A waitress has taken prime minister John Key to task for repeatedly pulling on her ponytail when he visited the suburban Auckland cafe where she works, prompting Key to apologize.
“There’s always lots of horsing around and sort of practical jokes and that’s all there really was to it,” he told TV newscaster One News. Asked if his actions were appropriate, he said: “It’s a very warm, friendly relationship. In that context you’d say yes, but if you look at it now, no.”
Key’s office later said in a statement: ”His actions were intended to be light-hearted. It was never his intention to make her feel uncomfortable and he has apologized to her.”
The anonymous waitress told a far different tale on a New Zealand blog, recounting a harrowing series of hair-pulling episodes, in which she repeatedly told Key to stop:
He was like the school yard bully tugging on the little girls’ hair trying to get a reaction, experiencing that feeling of power over her.
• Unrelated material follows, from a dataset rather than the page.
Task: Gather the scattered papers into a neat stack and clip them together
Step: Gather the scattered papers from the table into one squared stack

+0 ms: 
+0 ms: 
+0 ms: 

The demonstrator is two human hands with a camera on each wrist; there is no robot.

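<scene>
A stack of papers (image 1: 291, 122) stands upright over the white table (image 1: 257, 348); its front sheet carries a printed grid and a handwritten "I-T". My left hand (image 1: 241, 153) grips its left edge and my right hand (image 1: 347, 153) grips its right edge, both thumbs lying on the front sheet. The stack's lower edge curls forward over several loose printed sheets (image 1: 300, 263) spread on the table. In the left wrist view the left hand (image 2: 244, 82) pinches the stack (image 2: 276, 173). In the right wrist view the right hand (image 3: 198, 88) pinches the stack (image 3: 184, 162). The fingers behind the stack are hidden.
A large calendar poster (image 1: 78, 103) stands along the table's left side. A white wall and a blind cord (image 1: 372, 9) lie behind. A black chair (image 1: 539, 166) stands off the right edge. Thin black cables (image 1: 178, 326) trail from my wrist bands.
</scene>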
I would think to myself, even a five-year-old could tell you that if you pull on a girls’ hair she will not like it, I shouldn’t have to tell the prime minister that I don’t like it when he pulls my hair—talk about stating the obvious!
After one hair-pulling incident, she wrote, “I felt powerless and tormented and I stepped out the back and I cried frustrated tears.”
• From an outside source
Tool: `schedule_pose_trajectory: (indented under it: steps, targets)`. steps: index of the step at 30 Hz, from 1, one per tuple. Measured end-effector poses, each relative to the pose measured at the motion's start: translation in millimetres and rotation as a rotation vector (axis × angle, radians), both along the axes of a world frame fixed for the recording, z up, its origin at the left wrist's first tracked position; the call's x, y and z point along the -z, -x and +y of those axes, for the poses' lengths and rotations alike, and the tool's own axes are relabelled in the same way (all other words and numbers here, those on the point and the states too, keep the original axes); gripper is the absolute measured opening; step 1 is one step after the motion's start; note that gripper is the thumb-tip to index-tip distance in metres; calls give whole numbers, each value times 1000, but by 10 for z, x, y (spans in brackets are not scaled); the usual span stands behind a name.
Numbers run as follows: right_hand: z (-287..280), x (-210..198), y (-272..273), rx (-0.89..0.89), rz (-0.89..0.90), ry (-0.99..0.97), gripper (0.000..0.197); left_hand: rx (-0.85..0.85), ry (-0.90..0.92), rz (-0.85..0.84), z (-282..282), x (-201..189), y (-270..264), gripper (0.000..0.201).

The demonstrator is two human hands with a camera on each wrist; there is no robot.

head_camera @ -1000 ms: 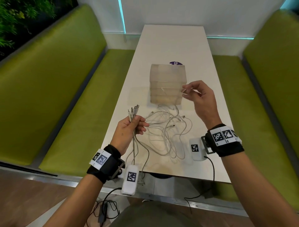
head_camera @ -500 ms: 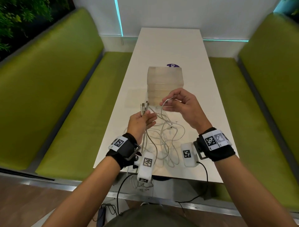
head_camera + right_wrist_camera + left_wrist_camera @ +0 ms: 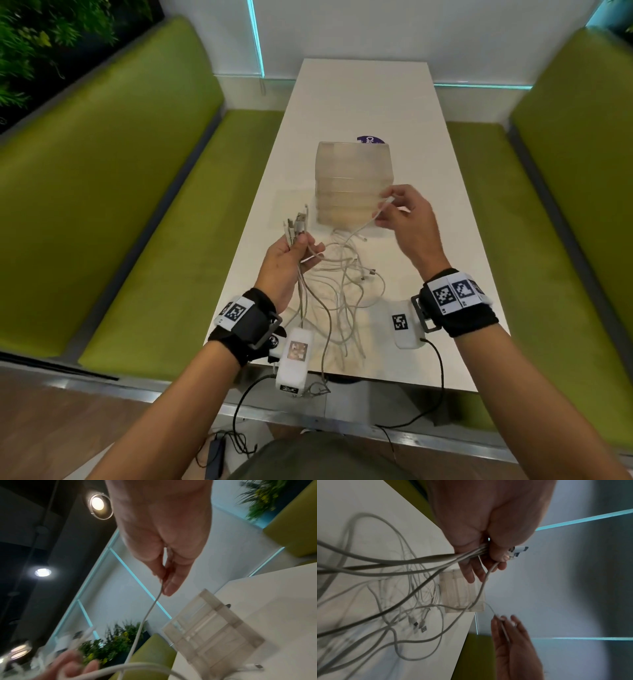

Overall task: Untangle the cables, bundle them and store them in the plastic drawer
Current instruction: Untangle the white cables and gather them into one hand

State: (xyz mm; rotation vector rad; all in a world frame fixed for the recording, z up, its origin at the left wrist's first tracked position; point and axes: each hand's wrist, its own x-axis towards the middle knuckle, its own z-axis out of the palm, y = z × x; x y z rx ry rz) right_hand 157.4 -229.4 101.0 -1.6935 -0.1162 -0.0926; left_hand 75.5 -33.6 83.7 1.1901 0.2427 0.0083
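The left hand (image 3: pixel 291 260) is clenched around a bunch of white cables (image 3: pixel 337 287), held above the near left part of the white surface (image 3: pixel 359 102), with their plug ends (image 3: pixel 298 221) sticking up past the thumb. Below the fist the cables hang down and spread into a loose tangle on the surface, some loops trailing over its near edge. The right hand (image 3: pixel 407 219) pinches the end of a single cable (image 3: pixel 383 209) between thumb and fingers, raised just in front of the drawer (image 3: pixel 354 178); that cable sags leftward toward the left hand. The drawer, a translucent plastic stack, stands upright mid-surface behind the tangle, all compartments closed. Green benches (image 3: pixel 137 205) flank the surface on both sides.
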Motion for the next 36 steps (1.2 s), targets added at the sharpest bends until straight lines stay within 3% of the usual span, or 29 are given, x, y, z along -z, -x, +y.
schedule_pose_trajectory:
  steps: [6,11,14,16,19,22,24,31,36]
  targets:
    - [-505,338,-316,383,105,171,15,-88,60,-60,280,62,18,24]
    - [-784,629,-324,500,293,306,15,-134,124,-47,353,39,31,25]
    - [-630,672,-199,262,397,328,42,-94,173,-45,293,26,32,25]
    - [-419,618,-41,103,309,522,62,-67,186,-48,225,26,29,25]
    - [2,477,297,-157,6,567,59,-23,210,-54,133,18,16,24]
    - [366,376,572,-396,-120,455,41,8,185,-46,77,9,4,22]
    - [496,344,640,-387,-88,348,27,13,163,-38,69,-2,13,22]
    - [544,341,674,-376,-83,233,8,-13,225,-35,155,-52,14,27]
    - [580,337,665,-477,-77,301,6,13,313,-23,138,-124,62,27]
New Zealand politicians were quick to condemn Key’s strange behavior. ”As politicians our job is to make people feel safe at work, not bullied,” the Green Party’s Metieria Tureishe told the New Zealand Herald. ”We should expect higher standards of behavior from our prime minister, not this weird hair-pulling.”
“It’s never OK to touch someone without their permission,” New Zealand human rights commissioner Jackie Blue said on her Facebook page. “Talking about what’s acceptable and what isn’t is a conversation worth having and one every New Zealander needs to be part of.”
Key won a decisive re-election victory in September, and is in his third term in office.